• **YOUR ASSIGNMENT**: When a picture appears in the listing, leave it out and copy the rest exactly as it stands.

• **EXERCISE MATERIALS**:

┄┄┄┄┄┄┄┄┄┄

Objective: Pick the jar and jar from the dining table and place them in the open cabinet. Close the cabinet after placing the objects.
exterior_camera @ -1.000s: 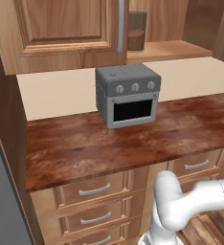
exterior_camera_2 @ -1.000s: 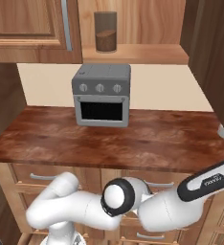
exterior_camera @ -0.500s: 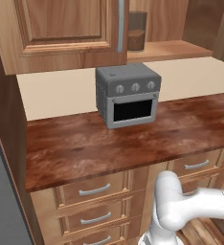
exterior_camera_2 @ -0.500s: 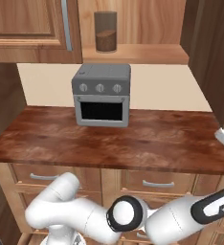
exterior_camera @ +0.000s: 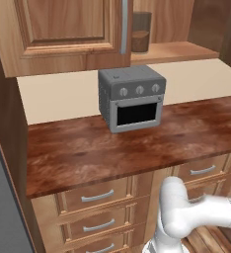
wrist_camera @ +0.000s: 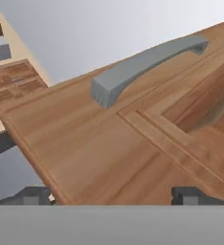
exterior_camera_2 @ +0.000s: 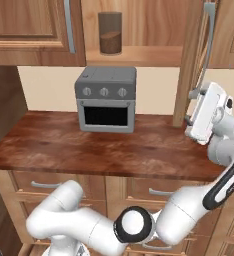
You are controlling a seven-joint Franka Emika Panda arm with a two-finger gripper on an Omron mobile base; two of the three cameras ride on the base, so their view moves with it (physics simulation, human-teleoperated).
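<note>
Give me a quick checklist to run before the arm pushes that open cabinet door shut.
1. End effector open and holding nothing: ok.
2. End effector up against the open cabinet door, below its handle: ok; in the hand view the door panel sits right before the fingertips.
3. Slim jar upright on the cabinet shelf: ok.
4. Second, wider jar inside the cabinet: cannot tell.
5. Door's swing path free of the jar: ok, as the jar stands well back.
6. Oven below the shelf, clear of the door: ok.
</note>
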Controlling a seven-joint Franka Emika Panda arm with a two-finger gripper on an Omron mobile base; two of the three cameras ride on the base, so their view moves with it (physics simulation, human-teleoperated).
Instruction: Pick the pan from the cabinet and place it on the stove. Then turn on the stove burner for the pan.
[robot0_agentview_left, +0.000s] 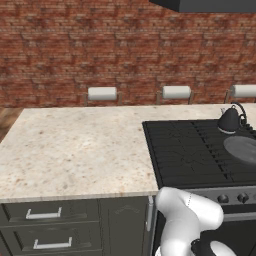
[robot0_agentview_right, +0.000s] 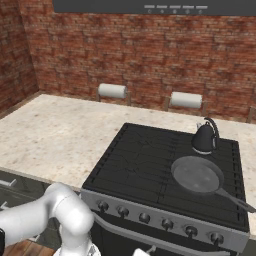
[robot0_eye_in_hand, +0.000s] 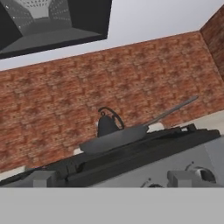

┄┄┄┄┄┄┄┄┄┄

• **RESPONSE TO THIS TASK**:
Objective: Pick the jar and jar from the dining table and place them in the open cabinet. Close the cabinet after placing the objects.
exterior_camera @ -1.000s: 
exterior_camera_2 @ -1.000s: 
exterior_camera @ -0.500s: 
exterior_camera_2 @ -0.500s: 
exterior_camera @ +0.000s: 
wrist_camera @ +0.000s: 
exterior_camera_2 @ +0.000s: 
You are controlling a seven-joint Franka Emika Panda arm with a two-finger gripper on an Omron mobile base; two of the three cameras ride on the base, so their view moves with it (physics simulation, human-teleoperated).
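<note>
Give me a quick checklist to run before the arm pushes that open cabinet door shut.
1. End effector open and holding nothing: ok.
2. End effector up against the open cabinet door, below its handle: ok; in the hand view the door panel sits right before the fingertips.
3. Slim jar upright on the cabinet shelf: ok.
4. Second, wider jar inside the cabinet: cannot tell.
5. Door's swing path free of the jar: ok, as the jar stands well back.
6. Oven below the shelf, clear of the door: ok.
</note>
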Controlling a seven-joint Franka Emika Panda arm with a two-finger gripper on an Omron mobile base; two of the three cameras ride on the base, so their view moves with it (physics simulation, human-teleoperated).
Instruction: Pick the pan from the cabinet and place it on the stove. Then turn on the stove burner for the pan.
[robot0_agentview_left, +0.000s] 
[robot0_agentview_right, +0.000s] 
[robot0_eye_in_hand, +0.000s] 

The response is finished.